Your copy should begin with the line containing "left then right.", end with the line containing "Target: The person", match the listing below exactly, and contain no pictures.

*** DATA PROVIDED Section Begins ***

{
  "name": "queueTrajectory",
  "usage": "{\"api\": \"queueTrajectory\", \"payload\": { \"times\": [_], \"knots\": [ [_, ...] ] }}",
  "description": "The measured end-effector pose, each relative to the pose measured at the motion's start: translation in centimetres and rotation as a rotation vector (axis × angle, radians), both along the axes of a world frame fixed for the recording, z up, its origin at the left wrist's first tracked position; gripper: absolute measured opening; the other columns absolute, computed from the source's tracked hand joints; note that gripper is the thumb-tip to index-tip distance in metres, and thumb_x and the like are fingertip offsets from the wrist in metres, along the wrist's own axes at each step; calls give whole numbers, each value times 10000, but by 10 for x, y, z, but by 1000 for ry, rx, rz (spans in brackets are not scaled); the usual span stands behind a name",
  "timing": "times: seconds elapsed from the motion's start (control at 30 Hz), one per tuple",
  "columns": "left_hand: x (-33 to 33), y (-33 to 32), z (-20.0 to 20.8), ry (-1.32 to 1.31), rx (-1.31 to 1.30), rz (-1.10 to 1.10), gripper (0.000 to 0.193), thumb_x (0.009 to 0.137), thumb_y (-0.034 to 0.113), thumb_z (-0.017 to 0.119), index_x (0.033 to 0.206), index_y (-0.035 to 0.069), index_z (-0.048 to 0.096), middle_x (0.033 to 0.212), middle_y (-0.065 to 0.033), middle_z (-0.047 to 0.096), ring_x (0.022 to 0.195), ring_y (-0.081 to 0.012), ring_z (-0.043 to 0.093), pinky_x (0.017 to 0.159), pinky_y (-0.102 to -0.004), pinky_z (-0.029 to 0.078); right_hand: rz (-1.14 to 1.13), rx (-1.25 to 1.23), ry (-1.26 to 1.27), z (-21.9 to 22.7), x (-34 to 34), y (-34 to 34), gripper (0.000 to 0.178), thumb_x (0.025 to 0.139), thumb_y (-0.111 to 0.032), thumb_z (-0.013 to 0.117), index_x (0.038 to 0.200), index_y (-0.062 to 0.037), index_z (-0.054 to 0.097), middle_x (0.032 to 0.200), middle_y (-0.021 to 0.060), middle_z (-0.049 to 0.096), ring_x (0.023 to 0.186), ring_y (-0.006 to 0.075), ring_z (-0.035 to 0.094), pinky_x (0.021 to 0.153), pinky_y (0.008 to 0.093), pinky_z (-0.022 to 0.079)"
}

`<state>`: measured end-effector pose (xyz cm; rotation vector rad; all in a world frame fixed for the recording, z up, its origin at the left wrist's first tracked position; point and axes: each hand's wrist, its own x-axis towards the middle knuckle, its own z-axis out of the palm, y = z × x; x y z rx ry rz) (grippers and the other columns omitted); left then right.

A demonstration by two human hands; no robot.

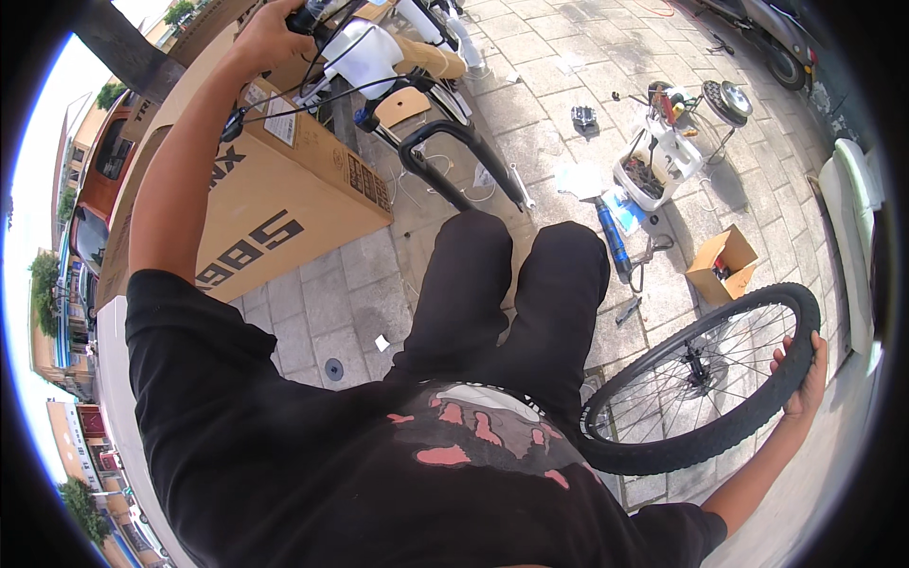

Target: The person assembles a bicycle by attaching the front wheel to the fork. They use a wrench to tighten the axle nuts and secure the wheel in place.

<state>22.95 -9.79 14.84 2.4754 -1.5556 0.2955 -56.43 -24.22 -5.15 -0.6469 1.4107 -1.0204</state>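
Right grip [806,381]: closed on the tyre [757,422] of a bicycle wheel [698,369], at its outer right side, fingers showing on the spoke side.
Wheel: at the person's right, tilted, its hub and spokes in view; its left edge lies beside the person's shirt [454,473], contact hard to tell.
Left grip [265,40]: curled around a black handlebar end [305,19] near the upper edge.
Fork [443,131]: black, ahead of the knees, below white wrapping [367,59]; a wrench [522,187] lies just beside one leg.
Large carton [275,204]: to the left, under the raised left forearm.
Paving [317,308], right of the fork: a black pedal [584,117], a white tub [648,195] of tools, a blue cylinder [613,237] and a small open cardboard box [703,280], the last near the wheel.
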Motion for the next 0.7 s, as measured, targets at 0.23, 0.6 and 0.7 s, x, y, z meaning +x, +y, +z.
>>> {"api": "queueTrajectory", "payload": {
  "times": [0.23,0.6,0.7],
  "knots": [
    [29,71,-4,205,-71,-213,512,807,-23,761,1300,37,635,1019,-55,679,960,-159,625,927,-304,501,14,-39,36,11,23,9,403,942,-493,752,915,-101,661,716,20,660,541,147,663,484,296,598],
    [-73,222,-57,167,8,-221,469,701,-132,676,1145,4,612,1205,-131,650,1137,-347,623,1006,-345,478,180,-75,179,34,35,-4,412,878,-456,811,837,-91,625,673,27,614,514,164,622,466,327,570],
    [-102,263,-75,211,44,-130,466,683,-165,673,1115,2,623,1223,-128,653,1166,-379,630,1003,-360,488,245,-153,163,83,63,-5,388,918,-446,776,816,-97,642,650,17,621,501,137,623,446,284,564]
  ]
}}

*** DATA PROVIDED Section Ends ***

• SOLUTION TO THE EXERCISE:
`<state>`: measured end-effector pose (xyz cm; rotation vector rad; all in a world frame fixed for the recording, z up, its origin at the left wrist's first tracked position; point and axes: each hand's wrist, its own x-axis towards the middle knuckle, its own z-axis out of the palm, y = z × x; x y z rx ry rz) (grippers and the other columns omitted); left then right.

A demonstration by two human hands; no robot.


Target: The person assembles a bicycle by attaching the front wheel to the fork. They use a wrench to tighten the axle nuts and secure the wheel in place.

The work on this exercise is finished.